→ EXERCISE BRIEF: Omitting all images, set down every line below exactly as it appears.
-=-=-
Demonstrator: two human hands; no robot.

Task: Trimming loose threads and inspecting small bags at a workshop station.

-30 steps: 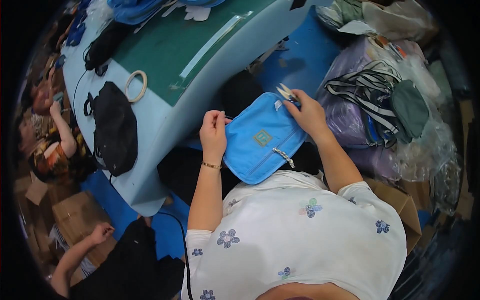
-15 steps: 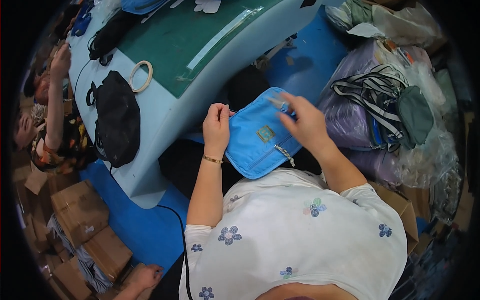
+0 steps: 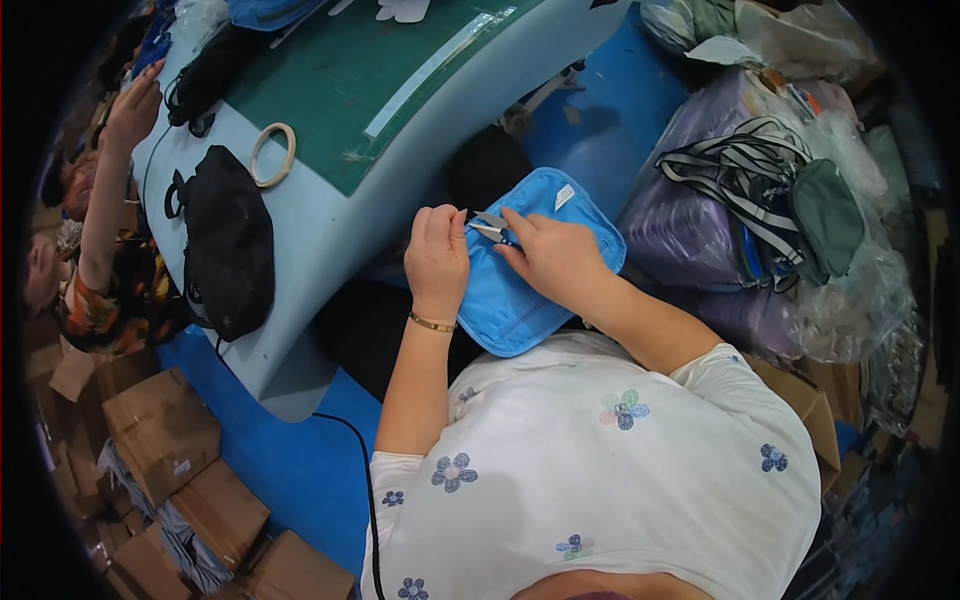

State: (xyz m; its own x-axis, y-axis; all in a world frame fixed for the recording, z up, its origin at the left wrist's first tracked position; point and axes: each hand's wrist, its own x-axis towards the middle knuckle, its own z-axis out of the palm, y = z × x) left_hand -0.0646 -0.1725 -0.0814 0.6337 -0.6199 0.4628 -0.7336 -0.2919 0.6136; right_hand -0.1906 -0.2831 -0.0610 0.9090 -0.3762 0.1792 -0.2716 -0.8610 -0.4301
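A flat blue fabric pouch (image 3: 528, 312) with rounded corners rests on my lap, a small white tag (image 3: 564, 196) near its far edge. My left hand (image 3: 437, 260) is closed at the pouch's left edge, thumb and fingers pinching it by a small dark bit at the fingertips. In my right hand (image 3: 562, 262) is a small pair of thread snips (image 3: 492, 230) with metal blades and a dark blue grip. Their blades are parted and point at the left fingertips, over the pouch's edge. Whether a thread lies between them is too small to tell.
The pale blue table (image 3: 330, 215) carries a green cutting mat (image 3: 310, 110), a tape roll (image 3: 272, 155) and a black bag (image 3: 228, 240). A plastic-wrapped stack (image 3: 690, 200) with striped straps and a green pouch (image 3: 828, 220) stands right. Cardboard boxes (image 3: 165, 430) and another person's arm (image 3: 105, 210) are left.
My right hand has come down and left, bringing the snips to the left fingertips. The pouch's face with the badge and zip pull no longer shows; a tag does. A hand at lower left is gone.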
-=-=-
→ WRITTEN ANSWER:
Demonstrator: two human hands; no robot.

Task: Trimming loose threads and inspecting small bags at a workshop station.

-30 steps: 
-15 steps: 
+0 steps: 

State: (xyz m; its own x-axis, y-axis; all in a world frame fixed for the recording, z up, its origin at the left wrist's first tracked position; point and axes: each hand's wrist, its own x-axis towards the middle knuckle, its own z-axis out of the palm, y = z × x) left_hand -0.0646 -0.1725 -0.0814 0.6337 -0.6199 0.4628 -0.7336 -0.2919 0.6136; right_hand -0.1906 -0.2831 -0.0610 0.9090 -0.3762 0.1792 -0.2716 -0.8610 -0.4301
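A flat blue fabric pouch (image 3: 528, 312) with rounded corners rests on my lap, a small white tag (image 3: 564, 196) near its far edge. My left hand (image 3: 437, 260) is closed at the pouch's left edge, thumb and fingers pinching it by a small dark bit at the fingertips. In my right hand (image 3: 562, 262) is a small pair of thread snips (image 3: 492, 230) with metal blades and a dark blue grip. Their blades are parted and point at the left fingertips, over the pouch's edge. Whether a thread lies between them is too small to tell.
The pale blue table (image 3: 330, 215) carries a green cutting mat (image 3: 310, 110), a tape roll (image 3: 272, 155) and a black bag (image 3: 228, 240). A plastic-wrapped stack (image 3: 690, 200) with striped straps and a green pouch (image 3: 828, 220) stands right. Cardboard boxes (image 3: 165, 430) and another person's arm (image 3: 105, 210) are left.
My right hand has come down and left, bringing the snips to the left fingertips. The pouch's face with the badge and zip pull no longer shows; a tag does. A hand at lower left is gone.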

That is the complete answer.